Agrobacterium-mediated transformation is an important tool for plant genetic engineering. Although a sophisticated protocol has been established for model plants, such as A. thaliana, tobacco, and rice, the transformation efficiency was not sufficiently high for commercially important crops such as maize, sorghum, soybean, barley, and E. ravennae. There has therefore been a need for the improvement of this methodology. Among the various negative factors contributing to low Agrobacterium-mediated transformation rates, ethylene has been well known as an inhibitor of transformation efficiency for a long time. There are chemicals to reduce ethylene production or ethylene perception. However, they are hard to use because they are expensive, in a gaseous form or toxic to bacteria; they are thus not suitable for improving Agrobacterium-mediated transformation. Therefore, we attempted to reduce ethylene in A. tumefaciens. Some PGPRs have an enzyme that degrades the ethylene precursor ACC. This strategy is not toxic for bacteria, and it is very easy to perform. We introduced the enzyme ACC deaminase into A. tumefaciens. The strain has been designated as super-Agrobacterium. It showed increased transient gene delivery into melon cotyledons (Nonaka et al., 2008b), tomatoes, and E. ravennae (Someya et al., 2013). In addition, the super-Agrobacterium also increased stable transformation in Egusi melon and three canola species (Ntui et al., 2009; Hao et al., 2010). To improve the “super-Agrobacterium,” a thorough analysis will be required in the future. One of the negative effects of ethylene is the suppression of vir gene expression in A. tumefaciens. However, the constitutive vir gene expression strain or the addition of the vir gene expression inducer could only partially overcome the inhibitory effect of ethylene on vir gene expression. This result showed the possibility of a different inhibitory mechanism that is caused by ethylene; therefore, a thorough analysis will be required in the future.

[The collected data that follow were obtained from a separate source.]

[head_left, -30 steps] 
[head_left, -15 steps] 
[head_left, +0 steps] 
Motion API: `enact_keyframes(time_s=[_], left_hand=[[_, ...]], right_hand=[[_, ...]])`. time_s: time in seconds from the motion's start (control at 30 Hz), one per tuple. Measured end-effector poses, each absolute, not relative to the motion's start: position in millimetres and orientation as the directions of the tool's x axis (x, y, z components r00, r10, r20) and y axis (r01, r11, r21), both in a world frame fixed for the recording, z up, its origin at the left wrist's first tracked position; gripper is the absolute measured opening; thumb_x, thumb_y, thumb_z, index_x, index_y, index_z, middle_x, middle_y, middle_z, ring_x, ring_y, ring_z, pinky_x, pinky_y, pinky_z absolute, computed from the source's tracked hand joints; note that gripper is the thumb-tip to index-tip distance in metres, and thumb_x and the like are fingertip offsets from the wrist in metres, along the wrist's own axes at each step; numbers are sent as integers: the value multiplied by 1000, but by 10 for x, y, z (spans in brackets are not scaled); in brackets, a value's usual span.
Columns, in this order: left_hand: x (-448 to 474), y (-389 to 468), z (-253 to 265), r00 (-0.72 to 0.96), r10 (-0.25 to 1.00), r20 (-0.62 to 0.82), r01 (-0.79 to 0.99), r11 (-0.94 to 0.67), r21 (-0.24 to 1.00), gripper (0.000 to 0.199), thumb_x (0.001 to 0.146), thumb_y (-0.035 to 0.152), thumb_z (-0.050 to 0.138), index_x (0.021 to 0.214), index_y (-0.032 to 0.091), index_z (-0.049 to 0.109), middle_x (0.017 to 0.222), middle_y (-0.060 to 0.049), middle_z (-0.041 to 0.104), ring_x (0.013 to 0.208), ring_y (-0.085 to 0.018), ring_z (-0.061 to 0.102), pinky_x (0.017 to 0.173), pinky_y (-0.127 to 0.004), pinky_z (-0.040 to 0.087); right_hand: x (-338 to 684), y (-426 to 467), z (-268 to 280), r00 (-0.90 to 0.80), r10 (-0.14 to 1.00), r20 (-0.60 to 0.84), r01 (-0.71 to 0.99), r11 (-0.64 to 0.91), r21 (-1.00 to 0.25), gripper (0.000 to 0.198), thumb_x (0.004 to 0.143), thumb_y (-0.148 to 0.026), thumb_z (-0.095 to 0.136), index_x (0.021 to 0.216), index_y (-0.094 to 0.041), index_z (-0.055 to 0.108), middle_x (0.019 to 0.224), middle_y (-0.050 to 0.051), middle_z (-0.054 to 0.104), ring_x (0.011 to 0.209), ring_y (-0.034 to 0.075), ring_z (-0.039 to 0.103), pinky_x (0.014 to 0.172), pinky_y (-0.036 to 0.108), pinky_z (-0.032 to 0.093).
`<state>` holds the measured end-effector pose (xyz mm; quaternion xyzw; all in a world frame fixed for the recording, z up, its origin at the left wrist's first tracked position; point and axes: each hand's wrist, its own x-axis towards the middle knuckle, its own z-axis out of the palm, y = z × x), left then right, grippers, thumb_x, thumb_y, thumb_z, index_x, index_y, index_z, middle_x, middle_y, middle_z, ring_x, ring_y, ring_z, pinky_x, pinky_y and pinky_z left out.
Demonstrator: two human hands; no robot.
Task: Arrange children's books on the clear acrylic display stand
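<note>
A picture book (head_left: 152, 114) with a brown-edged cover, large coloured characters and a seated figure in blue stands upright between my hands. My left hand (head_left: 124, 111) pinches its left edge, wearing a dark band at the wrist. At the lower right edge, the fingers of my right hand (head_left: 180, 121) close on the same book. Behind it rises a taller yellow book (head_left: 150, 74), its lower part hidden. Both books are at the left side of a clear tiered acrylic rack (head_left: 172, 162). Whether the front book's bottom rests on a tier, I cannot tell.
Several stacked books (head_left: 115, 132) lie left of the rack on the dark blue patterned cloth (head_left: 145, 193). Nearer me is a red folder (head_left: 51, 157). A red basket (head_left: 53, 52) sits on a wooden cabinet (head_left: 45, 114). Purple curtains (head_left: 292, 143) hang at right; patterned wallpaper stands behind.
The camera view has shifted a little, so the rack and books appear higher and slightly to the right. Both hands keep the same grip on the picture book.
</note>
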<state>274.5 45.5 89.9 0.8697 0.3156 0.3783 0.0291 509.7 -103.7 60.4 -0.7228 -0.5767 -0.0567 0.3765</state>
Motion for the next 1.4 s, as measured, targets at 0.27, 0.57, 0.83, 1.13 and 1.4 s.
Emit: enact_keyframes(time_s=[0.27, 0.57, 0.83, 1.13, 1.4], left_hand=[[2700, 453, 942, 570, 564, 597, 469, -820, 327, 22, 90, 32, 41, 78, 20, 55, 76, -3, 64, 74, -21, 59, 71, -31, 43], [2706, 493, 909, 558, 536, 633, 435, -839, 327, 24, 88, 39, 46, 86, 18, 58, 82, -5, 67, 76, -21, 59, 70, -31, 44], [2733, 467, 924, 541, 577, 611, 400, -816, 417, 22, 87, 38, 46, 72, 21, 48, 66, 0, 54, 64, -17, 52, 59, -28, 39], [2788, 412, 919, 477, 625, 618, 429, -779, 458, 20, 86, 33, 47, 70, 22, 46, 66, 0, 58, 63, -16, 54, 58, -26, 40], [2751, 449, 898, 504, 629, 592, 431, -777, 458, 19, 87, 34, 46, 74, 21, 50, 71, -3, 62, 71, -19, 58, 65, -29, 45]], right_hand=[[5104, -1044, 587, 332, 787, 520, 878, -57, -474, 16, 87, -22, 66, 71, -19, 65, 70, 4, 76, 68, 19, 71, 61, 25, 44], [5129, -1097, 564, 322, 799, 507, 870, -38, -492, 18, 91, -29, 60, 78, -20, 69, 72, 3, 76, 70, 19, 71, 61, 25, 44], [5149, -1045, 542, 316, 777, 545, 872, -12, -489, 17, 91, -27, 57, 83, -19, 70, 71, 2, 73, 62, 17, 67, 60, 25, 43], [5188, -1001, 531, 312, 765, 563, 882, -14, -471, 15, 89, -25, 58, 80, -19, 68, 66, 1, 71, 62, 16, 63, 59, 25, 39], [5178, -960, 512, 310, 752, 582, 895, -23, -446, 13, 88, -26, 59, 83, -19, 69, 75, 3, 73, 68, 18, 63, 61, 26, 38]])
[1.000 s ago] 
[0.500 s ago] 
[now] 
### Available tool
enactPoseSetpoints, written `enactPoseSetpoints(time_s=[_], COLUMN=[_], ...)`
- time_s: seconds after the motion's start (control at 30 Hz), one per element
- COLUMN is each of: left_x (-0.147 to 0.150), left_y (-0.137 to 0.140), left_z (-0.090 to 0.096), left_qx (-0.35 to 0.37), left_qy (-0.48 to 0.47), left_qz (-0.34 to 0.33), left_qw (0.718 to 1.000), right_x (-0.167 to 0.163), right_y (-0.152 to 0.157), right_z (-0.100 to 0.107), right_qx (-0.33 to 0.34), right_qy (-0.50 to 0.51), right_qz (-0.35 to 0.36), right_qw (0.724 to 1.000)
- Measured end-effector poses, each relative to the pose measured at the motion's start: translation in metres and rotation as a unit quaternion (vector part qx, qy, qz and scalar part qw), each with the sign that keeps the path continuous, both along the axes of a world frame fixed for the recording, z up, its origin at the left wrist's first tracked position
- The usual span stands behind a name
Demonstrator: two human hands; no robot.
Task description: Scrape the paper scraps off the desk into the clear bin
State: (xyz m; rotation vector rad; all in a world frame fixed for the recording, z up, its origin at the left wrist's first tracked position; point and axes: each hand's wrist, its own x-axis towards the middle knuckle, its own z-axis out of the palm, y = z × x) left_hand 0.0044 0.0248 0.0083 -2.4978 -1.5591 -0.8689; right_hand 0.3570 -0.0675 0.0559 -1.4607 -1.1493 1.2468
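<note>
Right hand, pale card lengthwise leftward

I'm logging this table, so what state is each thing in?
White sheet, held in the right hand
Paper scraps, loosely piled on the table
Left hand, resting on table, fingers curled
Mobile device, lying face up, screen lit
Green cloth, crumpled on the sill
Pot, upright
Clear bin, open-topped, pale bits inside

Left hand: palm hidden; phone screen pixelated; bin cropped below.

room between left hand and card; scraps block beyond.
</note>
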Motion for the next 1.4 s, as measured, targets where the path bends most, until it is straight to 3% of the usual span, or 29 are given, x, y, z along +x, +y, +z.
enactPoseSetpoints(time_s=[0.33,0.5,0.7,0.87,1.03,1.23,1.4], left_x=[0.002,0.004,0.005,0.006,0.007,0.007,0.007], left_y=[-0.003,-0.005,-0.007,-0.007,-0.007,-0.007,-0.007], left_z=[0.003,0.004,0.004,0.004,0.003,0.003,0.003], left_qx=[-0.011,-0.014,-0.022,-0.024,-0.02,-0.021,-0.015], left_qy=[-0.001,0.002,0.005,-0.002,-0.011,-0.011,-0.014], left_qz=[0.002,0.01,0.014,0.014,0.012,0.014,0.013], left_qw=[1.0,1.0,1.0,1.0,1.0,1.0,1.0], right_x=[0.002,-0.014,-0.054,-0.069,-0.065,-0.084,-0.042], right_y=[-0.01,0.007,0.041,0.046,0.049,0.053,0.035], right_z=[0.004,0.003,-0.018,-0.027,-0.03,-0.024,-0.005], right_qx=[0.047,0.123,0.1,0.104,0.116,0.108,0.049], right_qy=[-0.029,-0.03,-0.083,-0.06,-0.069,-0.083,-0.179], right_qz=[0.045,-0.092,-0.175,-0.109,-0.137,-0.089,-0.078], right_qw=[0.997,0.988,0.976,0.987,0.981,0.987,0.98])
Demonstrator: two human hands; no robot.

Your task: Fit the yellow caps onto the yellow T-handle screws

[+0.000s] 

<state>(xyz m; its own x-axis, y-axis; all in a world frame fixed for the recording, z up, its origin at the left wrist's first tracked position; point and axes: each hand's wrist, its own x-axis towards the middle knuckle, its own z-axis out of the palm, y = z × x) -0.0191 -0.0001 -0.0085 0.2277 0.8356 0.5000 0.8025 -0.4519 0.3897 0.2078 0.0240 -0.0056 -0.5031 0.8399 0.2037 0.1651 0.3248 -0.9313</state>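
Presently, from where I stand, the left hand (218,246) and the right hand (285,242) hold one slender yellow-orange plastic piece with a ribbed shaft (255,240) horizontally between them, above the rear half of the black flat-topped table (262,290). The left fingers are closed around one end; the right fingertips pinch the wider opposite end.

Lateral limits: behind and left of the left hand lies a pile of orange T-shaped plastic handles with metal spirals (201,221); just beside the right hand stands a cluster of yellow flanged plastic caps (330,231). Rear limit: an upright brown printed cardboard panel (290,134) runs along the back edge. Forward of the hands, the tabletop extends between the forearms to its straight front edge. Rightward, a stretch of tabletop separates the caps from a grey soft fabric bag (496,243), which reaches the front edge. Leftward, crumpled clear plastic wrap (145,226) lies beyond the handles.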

Our study showed that there are two points that should be considered when improving the efficiency of Agrobacterium-mediated gene transfer: first, the transient transformation frequency is important for increasing the stable transformation efficiency. Second, the regulation of plant-derived signals is an effective method for increasing the A. tumefaciens-mediated gene transfer frequency. For a more sophisticated strategy by which to increase transformation, it is effective to analyze the plant-derived signals in Agrobacterium–plant interactions. The removal of these signals would further increase the A. tumefaciens-mediated transformation frequency in recalcitrant plants.

Conflict of Interest Statement

The authors declare that the research was conducted in the absence of any commercial or financial relationships that could be construed as a potential conflict of interest.